<<<<

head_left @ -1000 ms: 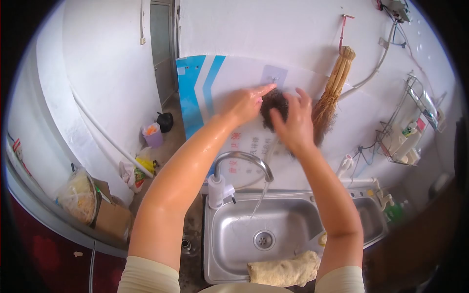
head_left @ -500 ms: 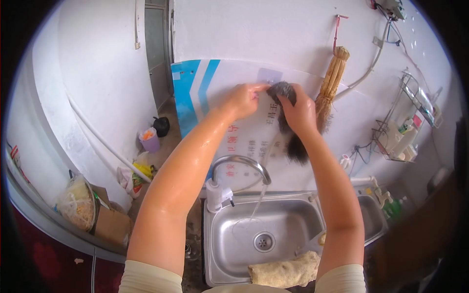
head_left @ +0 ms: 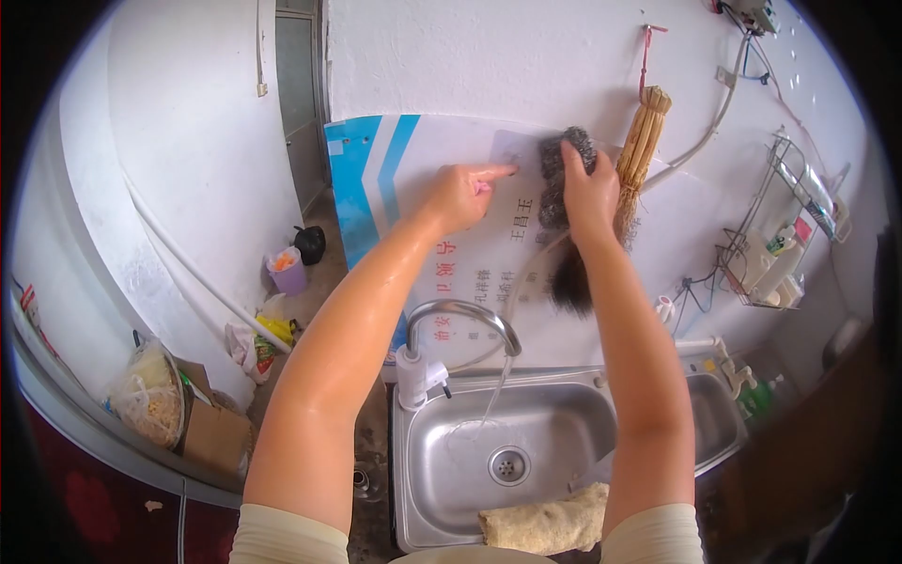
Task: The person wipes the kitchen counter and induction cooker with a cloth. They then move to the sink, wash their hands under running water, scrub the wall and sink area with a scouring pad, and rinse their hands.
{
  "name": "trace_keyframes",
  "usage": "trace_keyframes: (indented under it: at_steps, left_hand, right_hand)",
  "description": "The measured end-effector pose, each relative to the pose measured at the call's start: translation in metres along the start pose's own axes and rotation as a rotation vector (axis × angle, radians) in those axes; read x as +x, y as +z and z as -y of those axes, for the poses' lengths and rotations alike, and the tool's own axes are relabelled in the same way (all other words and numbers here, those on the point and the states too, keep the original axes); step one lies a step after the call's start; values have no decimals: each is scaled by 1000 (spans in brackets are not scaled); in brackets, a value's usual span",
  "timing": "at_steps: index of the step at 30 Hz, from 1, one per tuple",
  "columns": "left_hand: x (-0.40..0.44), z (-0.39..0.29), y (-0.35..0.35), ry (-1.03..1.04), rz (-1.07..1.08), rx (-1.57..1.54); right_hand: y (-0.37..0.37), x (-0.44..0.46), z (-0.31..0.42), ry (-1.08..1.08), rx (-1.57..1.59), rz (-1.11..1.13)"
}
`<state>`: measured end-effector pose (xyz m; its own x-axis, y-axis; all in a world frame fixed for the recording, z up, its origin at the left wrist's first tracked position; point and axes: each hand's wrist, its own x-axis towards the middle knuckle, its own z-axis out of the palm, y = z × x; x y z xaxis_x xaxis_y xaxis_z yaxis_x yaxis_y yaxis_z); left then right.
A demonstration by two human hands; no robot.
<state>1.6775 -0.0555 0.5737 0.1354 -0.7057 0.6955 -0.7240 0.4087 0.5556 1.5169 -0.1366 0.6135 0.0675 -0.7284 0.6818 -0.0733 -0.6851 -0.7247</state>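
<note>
My right hand (head_left: 590, 188) grips a dark steel wool scourer (head_left: 552, 179), held up in front of the printed board (head_left: 470, 141) on the wall. My left hand (head_left: 462, 197) is apart from it, to the left, with the index finger stretched out and the other fingers curled in. That fingertip lies just under a pale square patch (head_left: 507, 143) on the board; whether it touches the board I cannot tell. Beside my right hand hangs a straw brush (head_left: 645, 136) with dark bristles lower down, partly hidden by my right arm.
Below, water runs from the curved tap (head_left: 465, 305) into the steel sink (head_left: 423, 470). A folded beige cloth (head_left: 545, 520) lies on its front edge. On the right wall hangs a wire rack (head_left: 752, 263) with bottles. Bags and a purple bin (head_left: 287, 274) stand at left.
My right hand has moved the scourer slightly up and to the right, away from my left fingertip. My left hand has stayed nearly in place, its index finger extended.
</note>
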Motion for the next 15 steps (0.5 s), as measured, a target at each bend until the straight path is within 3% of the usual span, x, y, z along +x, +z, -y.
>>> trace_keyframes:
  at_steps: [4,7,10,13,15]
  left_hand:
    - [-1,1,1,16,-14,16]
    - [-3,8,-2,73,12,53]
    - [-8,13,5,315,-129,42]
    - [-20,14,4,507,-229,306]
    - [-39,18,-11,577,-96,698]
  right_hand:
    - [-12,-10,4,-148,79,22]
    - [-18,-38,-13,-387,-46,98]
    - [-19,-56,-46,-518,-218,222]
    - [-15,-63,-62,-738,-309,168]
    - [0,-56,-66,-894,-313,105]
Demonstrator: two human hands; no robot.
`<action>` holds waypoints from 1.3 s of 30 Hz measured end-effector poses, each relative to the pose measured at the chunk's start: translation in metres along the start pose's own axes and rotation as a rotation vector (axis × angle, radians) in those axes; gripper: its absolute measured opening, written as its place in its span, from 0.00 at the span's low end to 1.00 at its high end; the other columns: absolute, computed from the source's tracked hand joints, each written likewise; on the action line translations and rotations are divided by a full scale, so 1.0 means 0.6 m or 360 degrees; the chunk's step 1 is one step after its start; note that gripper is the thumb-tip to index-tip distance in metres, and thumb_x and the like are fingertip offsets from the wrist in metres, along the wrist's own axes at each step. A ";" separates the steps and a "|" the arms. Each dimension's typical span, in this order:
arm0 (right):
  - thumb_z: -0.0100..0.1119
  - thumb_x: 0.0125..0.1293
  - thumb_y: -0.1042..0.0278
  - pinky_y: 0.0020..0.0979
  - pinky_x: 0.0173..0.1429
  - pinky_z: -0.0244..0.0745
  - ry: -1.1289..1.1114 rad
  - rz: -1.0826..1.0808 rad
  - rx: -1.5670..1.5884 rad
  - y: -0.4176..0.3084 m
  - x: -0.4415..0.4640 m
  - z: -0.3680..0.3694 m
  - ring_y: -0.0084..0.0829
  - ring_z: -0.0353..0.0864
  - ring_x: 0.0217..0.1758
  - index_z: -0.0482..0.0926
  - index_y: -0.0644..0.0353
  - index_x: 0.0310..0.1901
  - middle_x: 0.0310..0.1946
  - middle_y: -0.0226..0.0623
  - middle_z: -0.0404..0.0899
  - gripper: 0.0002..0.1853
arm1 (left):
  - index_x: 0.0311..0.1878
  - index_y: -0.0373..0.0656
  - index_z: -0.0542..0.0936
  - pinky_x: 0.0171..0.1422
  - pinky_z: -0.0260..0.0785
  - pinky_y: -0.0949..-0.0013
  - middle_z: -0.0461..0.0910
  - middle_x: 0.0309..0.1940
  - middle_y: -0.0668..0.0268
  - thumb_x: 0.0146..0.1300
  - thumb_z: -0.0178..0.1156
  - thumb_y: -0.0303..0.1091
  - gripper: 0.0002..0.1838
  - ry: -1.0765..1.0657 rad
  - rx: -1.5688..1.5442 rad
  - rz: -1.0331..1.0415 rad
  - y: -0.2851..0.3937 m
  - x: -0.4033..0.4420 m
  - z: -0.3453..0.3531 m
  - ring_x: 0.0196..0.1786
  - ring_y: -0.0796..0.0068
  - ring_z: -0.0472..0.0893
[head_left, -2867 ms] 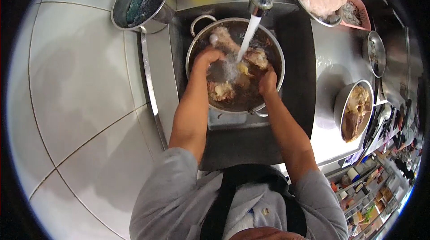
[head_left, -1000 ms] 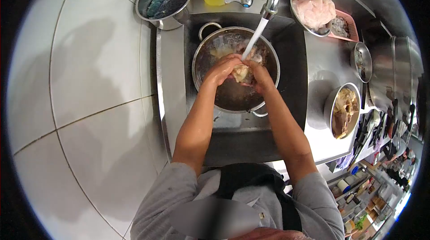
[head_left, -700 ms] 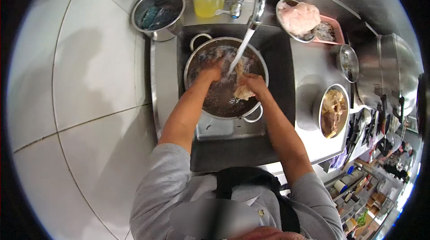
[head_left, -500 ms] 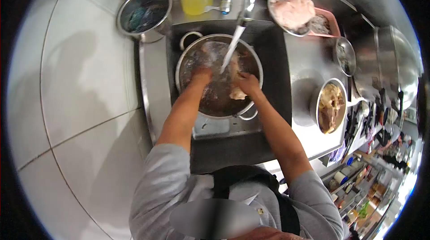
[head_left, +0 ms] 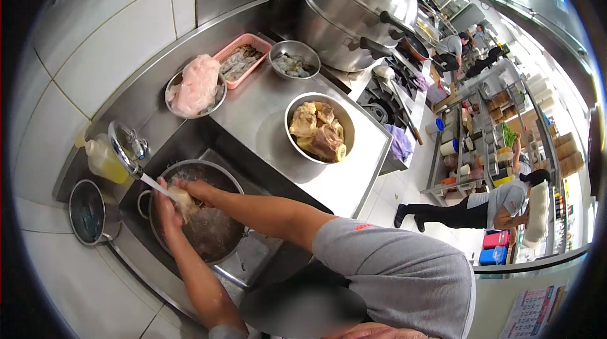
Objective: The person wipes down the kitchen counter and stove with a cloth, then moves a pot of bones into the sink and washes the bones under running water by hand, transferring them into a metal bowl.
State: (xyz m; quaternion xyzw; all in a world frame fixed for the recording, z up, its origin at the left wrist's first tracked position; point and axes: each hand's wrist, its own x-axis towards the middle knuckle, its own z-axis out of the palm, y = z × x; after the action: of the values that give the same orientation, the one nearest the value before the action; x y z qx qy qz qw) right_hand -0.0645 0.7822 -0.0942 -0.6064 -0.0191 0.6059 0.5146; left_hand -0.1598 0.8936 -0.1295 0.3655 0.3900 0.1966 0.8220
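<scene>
In the head view, a steel pot of murky water stands in the sink. Over it, a pale chunk of meat, seemingly with bone, is held between both hands under running water. My left hand presses on its left side, fingers closed. From the right, my right hand grips the same chunk, its fingertips partly hidden. The curved tap pours onto the hands and meat. On the counter to the right, a steel bowl contains several cooked-looking meat chunks with bone.
Behind the sink are a bowl of pale pink meat, a pink basket, and a small steel bowl. A yellow liquid jug and a steel saucepan stand left. A large steamer and stove lie beyond; a co-worker carries something white.
The view has swung right, bringing the kitchen and co-workers in. My hands have come together and raised the meat chunk from the water into the tap's stream.
</scene>
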 end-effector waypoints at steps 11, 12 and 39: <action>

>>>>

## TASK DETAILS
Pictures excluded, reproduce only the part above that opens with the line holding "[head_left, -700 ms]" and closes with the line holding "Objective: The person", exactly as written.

## RESPONSE
[head_left, -700 ms] 
[head_left, -500 ms] 
[head_left, +0 ms] 
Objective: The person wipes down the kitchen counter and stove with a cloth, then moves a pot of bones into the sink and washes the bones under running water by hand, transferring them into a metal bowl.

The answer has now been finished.